J'en viens à une autre source de frustration, que j'ai déjà eu l'occasion d'évoquer brièvement. Lundi dernier, madame la Première ministre, je vous avais en effet interrogée sur ce point particulier, mais la réponse fournie n'avait pas été claire. Je profite donc de l'occasion qui m'est donnée aujourd'hui – puisque nous sommes, si j'ose dire, entre nous – pour vous poser de nouveau cette question, en espérant obtenir cette fois une réponse un peu plus claire.
Au moment où vous allez faire adopter cet article par 49.3, nous ne savons pas si vous doublerez ou non les franchises médicales.

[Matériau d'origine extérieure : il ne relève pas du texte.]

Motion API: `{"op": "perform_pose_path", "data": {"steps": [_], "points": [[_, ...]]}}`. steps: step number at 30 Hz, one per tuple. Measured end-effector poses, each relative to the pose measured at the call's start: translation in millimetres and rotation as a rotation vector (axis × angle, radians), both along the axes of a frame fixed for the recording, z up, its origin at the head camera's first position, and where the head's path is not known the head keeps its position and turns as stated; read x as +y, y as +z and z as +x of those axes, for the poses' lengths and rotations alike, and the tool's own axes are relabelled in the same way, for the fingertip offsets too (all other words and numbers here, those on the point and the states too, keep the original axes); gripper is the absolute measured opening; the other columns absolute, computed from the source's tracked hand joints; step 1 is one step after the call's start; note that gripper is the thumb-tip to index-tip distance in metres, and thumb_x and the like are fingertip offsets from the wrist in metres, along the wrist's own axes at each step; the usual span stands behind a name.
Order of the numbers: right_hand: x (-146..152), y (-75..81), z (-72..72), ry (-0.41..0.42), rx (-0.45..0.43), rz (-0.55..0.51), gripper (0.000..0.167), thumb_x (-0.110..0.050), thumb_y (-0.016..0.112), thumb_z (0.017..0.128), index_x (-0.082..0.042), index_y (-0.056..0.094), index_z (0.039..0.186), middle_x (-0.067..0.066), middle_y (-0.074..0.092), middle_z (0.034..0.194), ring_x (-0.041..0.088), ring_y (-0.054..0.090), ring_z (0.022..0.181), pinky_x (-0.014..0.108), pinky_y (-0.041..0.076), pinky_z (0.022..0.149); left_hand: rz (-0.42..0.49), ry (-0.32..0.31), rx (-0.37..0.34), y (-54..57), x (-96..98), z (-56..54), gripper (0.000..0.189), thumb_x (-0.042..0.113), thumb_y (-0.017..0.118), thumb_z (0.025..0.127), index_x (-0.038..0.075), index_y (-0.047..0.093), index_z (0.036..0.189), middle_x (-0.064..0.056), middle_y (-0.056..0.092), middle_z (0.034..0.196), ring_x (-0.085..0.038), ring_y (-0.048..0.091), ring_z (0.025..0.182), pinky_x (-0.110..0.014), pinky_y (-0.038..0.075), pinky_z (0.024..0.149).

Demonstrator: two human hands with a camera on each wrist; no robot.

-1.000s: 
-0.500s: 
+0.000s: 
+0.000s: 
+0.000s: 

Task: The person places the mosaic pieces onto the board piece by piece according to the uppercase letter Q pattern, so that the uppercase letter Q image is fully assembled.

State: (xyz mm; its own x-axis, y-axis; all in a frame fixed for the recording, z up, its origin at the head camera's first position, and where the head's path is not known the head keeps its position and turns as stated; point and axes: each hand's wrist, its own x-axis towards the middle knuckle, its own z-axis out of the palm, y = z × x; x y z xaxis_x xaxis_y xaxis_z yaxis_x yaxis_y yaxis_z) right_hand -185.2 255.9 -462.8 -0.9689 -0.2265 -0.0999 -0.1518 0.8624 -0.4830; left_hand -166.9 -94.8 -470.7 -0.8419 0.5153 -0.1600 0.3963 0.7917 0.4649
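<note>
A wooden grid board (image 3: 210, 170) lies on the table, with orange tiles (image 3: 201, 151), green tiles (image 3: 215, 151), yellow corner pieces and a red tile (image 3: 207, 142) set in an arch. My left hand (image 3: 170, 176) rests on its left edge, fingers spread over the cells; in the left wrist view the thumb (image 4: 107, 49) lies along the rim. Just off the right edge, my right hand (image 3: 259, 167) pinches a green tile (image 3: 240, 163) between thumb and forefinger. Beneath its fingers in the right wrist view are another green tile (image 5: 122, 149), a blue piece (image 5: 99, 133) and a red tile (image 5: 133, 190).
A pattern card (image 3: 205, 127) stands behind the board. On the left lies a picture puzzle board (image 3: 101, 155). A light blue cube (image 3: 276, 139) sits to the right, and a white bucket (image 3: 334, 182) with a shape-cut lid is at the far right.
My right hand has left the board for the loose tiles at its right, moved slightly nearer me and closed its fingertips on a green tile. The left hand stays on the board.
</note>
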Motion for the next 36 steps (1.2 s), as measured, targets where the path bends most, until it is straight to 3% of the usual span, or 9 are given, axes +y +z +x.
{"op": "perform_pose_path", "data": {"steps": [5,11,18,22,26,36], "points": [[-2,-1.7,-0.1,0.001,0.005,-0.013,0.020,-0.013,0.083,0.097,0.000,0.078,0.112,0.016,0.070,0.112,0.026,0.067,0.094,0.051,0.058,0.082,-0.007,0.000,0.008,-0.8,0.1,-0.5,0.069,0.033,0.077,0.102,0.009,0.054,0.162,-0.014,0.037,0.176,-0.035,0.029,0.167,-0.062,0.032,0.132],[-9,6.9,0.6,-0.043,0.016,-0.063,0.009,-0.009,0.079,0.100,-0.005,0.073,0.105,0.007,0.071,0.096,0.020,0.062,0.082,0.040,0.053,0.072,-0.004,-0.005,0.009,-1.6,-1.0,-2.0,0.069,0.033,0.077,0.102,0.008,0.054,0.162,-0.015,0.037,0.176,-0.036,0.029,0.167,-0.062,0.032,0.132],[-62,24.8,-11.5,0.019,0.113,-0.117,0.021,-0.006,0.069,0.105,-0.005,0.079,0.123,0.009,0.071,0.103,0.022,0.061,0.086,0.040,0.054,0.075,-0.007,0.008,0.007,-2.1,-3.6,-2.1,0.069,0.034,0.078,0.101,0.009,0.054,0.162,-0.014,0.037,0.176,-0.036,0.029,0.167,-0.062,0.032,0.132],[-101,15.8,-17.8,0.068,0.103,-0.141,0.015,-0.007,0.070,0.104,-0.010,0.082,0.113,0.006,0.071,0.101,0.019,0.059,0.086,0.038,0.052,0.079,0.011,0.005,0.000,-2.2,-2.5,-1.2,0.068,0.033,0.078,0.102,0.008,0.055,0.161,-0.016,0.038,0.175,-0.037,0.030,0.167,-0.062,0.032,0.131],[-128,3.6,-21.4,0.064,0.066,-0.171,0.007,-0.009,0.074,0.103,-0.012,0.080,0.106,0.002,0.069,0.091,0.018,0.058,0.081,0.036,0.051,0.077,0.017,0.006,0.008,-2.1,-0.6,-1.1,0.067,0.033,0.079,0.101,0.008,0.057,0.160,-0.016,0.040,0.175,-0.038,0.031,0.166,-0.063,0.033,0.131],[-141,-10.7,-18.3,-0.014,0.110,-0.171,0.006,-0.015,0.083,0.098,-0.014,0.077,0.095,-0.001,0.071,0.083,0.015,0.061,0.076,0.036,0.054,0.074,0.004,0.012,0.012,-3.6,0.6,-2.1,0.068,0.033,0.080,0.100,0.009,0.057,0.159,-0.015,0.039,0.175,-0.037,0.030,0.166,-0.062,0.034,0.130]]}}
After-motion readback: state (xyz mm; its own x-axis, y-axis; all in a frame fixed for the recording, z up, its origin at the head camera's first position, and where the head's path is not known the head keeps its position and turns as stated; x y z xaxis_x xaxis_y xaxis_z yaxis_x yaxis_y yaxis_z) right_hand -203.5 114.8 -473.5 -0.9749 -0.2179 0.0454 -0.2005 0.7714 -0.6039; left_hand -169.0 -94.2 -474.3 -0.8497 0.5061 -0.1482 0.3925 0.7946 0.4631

La trajectoire budgétaire le prévoit. Nous avons échangé sur ce point avec le ministre de la santé et de la prévention, mais force est de constater que les réponses ont été elliptiques, élusives. Prendrez-vous, oui ou non, un décret prévoyant le doublement des franchises médicales ?
Comme Aurélien Rousseau m'a invité à le faire, je suis allé rechercher les documents préparatoires qui vous ont servi à bâtir votre réflexion. Ils ont le mérite d'être le fruit d'une expertise. Votre projet de loi prévoit quelque 800 millions d'euros d'économies sur les médicaments, mais vous ne dites pas si cela se fera au moyen d'un doublement des franchises médicales. Or la transparence à laquelle nous sommes tous attachés vous oblige à nous dire si vous comptez prendre prochainement un décret pour assurer une entrée en vigueur de ce doublement au 1er janvier.